A Taylor model of a smooth function $f$ over a
sufficiently small domain $D$ is a pair $(P,I)$ where $P$ is the Taylor
polynomial of $f$ at a point $d$ in $D$, and $I$ is an interval such that $f$
differs from $P$ by not more than $I$ over $D$. As such, they represent a
hybrid between numerical techniques for the interval and the coefficients of
$P$ and algebraic techniques for the manipulation of polynomials. A calculus
including addition, multiplication and differentiation/integration is
developed to compute Taylor models for code lists, resulting in a method to
compute rigorous enclosures of arbitrary computer functions in terms of Taylor
models. The methods combine the advantages of numeric methods, namely finite
size of representation, speed, and no limitations on the objects on which
operations can be carried out with those of symbolic methods, namely the
ability to treat functions instead of points and making rigorous statements.

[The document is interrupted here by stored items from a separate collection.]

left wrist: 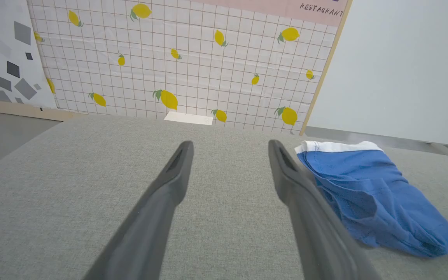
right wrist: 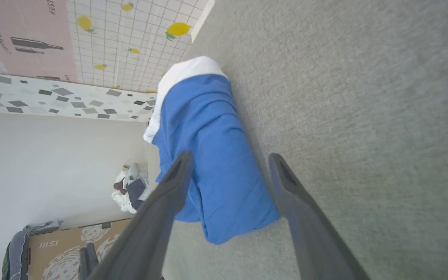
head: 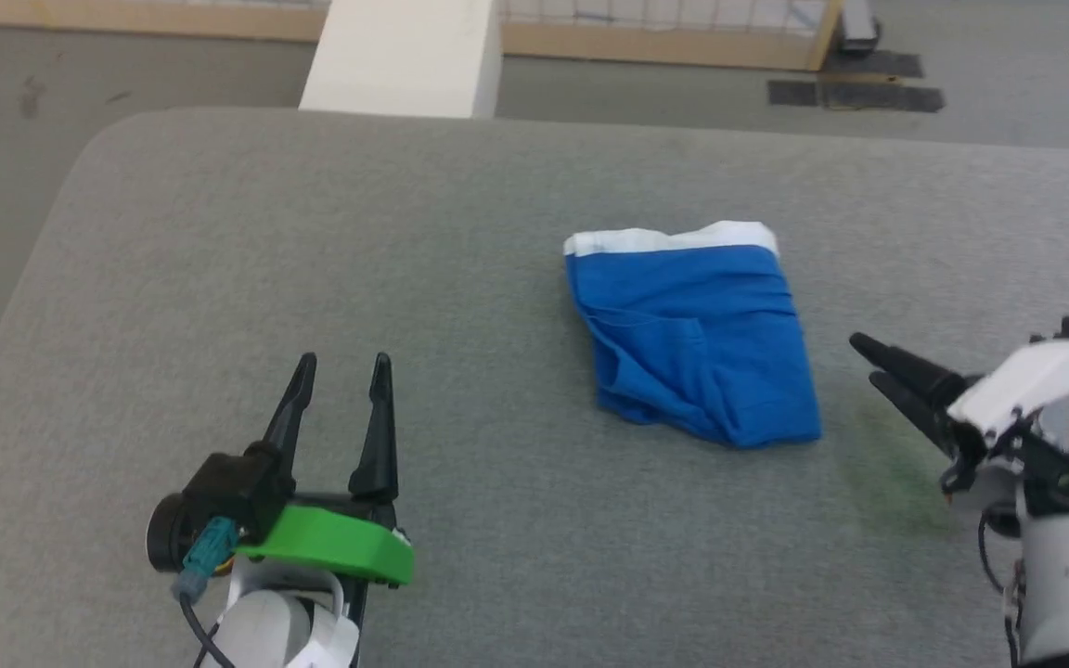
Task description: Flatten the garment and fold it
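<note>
The garment point(head: 694, 339) is a pair of bright blue shorts with a white waistband, lying folded into a compact rectangle on the grey table, waistband at the far edge. It also lies at the right of the left wrist view point(left wrist: 371, 190) and runs between the fingers in the right wrist view point(right wrist: 208, 147). My left gripper point(head: 340, 362) rests open at the lower left, well clear of the garment, with nothing between its fingers point(left wrist: 177, 171). My right gripper point(head: 869, 360) is open at the right, tips pointing at the garment's right edge, a short gap away.
The grey cloth-covered table point(head: 312, 278) has rounded far corners and open room left of the garment. A white post point(head: 405, 56) stands behind its far edge. A tiled lemon-print wall point(left wrist: 193, 58) is beyond. A cardboard box point(right wrist: 68, 249) and a clothes pile point(right wrist: 130, 188) sit off the table.
</note>
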### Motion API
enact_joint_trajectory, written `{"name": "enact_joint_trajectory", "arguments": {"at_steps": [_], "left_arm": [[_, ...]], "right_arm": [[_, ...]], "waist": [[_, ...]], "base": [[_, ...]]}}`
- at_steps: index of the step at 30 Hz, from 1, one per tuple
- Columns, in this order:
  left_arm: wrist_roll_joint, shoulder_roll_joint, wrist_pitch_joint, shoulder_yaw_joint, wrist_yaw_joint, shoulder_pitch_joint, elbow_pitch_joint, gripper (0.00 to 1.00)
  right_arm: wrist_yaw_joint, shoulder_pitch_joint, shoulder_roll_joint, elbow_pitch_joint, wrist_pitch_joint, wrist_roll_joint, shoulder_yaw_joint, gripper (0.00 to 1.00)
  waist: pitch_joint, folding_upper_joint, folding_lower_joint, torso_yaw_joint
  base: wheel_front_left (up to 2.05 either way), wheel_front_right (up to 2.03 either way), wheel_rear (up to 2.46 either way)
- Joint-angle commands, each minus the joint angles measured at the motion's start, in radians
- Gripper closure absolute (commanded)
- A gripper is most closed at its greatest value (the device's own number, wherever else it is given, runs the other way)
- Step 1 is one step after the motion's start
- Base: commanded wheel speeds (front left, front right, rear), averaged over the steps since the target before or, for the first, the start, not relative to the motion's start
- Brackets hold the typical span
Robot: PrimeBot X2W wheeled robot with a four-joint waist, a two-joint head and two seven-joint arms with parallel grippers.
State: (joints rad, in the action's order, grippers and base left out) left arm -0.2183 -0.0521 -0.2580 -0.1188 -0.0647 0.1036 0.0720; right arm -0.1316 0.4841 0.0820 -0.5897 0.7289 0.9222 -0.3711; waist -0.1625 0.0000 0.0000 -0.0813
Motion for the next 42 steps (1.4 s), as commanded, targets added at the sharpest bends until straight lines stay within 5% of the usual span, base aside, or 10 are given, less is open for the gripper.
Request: {"name": "enact_joint_trajectory", "arguments": {"at_steps": [1,9,17,18,21,22,29,35,42], "left_arm": [[0.0,0.002,-0.004,-0.004,-0.001,0.022,-0.006,0.0],[-0.008,0.002,-0.004,-0.019,0.006,0.054,-0.017,0.0],[-0.018,0.002,-0.004,-0.026,0.015,0.056,-0.021,0.0],[-0.018,0.002,-0.004,-0.027,0.017,0.056,-0.021,0.0],[-0.021,0.002,-0.004,-0.028,0.021,0.056,-0.022,0.0],[-0.021,0.002,-0.004,-0.027,0.022,0.056,-0.023,0.0],[-0.012,0.002,-0.004,-0.013,0.022,0.052,-0.027,0.0],[0.014,0.002,-0.004,0.02,0.009,0.05,-0.033,0.0],[0.049,0.002,-0.004,0.034,-0.014,0.068,-0.037,0.0]], "right_arm": [[0.001,0.041,0.006,-0.028,0.03,-0.017,-0.018,0.0],[0.001,0.195,0.023,-0.179,0.179,-0.211,-0.119,0.0],[0.001,0.245,-0.01,-0.168,0.3,-0.338,-0.137,0.0],[0.001,0.244,-0.014,-0.158,0.311,-0.348,-0.137,0.14],[0.001,0.241,-0.023,-0.125,0.336,-0.368,-0.129,0.88],[0.001,0.238,-0.025,-0.109,0.34,-0.379,-0.124,1.0],[0.001,0.224,-0.03,0.013,0.378,-0.402,-0.028,1.0],[0.001,0.198,-0.001,0.176,0.387,-0.508,0.285,1.0],[0.001,0.213,0.088,0.257,0.351,-0.587,0.485,1.0]], "waist": [[-0.044,0.0,0.0,-0.048],[-0.094,0.0,0.0,-0.13],[-0.106,0.0,0.0,-0.165],[-0.106,0.0,0.0,-0.166],[-0.105,0.0,0.0,-0.165],[-0.104,0.0,0.0,-0.162],[-0.099,0.0,0.0,-0.097],[-0.107,0.0,0.0,0.027],[-0.123,0.0,0.0,0.182]], "base": [[0.0,0.0,0.0],[0.0,0.0,0.0],[0.0,0.0,0.0],[0.0,0.0,0.0],[0.0,0.0,0.0],[0.0,0.0,0.0],[0.0,0.0,0.0],[0.0,0.0,0.0],[0.0,0.0,0.0]]}}
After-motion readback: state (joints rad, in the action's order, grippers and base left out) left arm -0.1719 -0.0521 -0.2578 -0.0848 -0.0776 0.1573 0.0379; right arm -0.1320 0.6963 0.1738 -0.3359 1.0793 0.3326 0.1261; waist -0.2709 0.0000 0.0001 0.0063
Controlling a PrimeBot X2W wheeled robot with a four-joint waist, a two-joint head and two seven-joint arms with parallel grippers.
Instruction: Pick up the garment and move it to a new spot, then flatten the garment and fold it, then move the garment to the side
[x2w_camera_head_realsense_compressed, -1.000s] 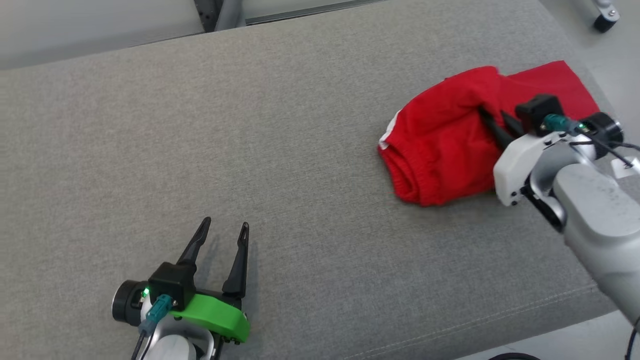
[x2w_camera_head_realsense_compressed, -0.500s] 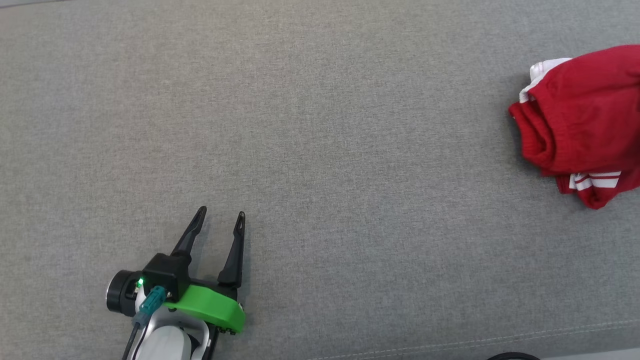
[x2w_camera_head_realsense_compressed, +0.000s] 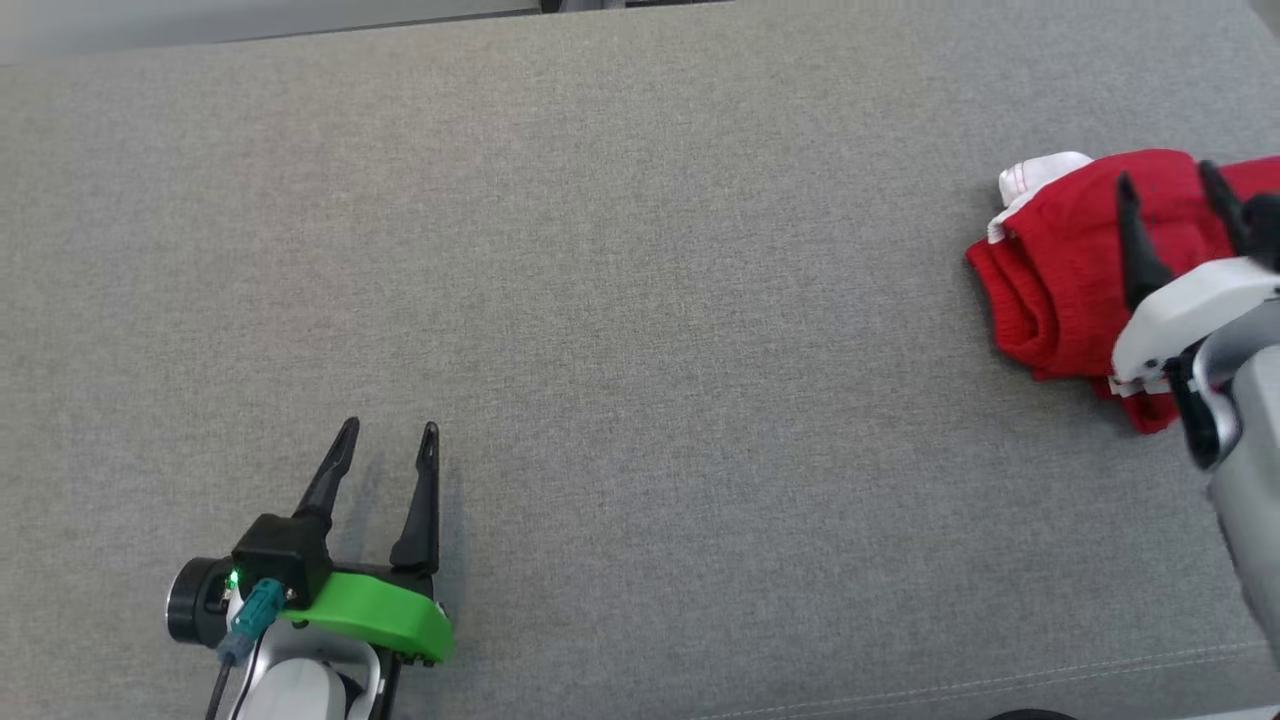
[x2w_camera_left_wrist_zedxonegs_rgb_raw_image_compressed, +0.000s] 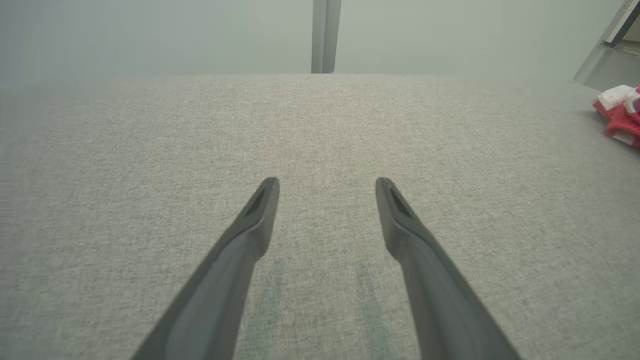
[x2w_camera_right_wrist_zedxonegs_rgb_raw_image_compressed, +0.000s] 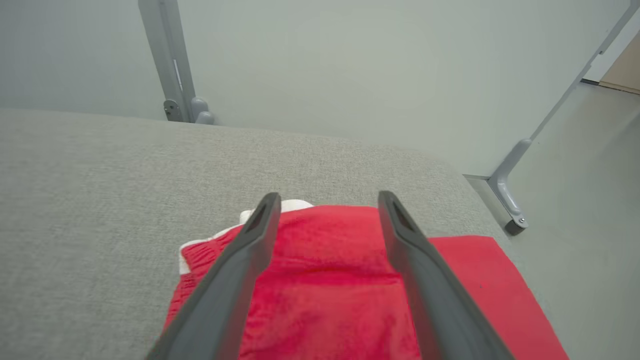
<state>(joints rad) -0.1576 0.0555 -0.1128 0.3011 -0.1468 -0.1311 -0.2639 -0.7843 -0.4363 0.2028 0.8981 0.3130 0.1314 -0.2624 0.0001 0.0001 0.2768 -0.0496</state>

We show how the methods can be used for the problem of rigorous global search
based on a branch and bound approach, where Taylor models are used to prune
the search space and resolve constraints to high order. Compared to other
rigorous global optimizers based on intervals and linearizations, the methods
allow the treatment of complicated functions with long code lists and with
large amounts of dependency. Furthermore, the underlying polynomial form
allows the use of other efficient bounding and pruning techniques, including
the linear dominated bounder (LDB) and the quadratic fast bounder (QFB). |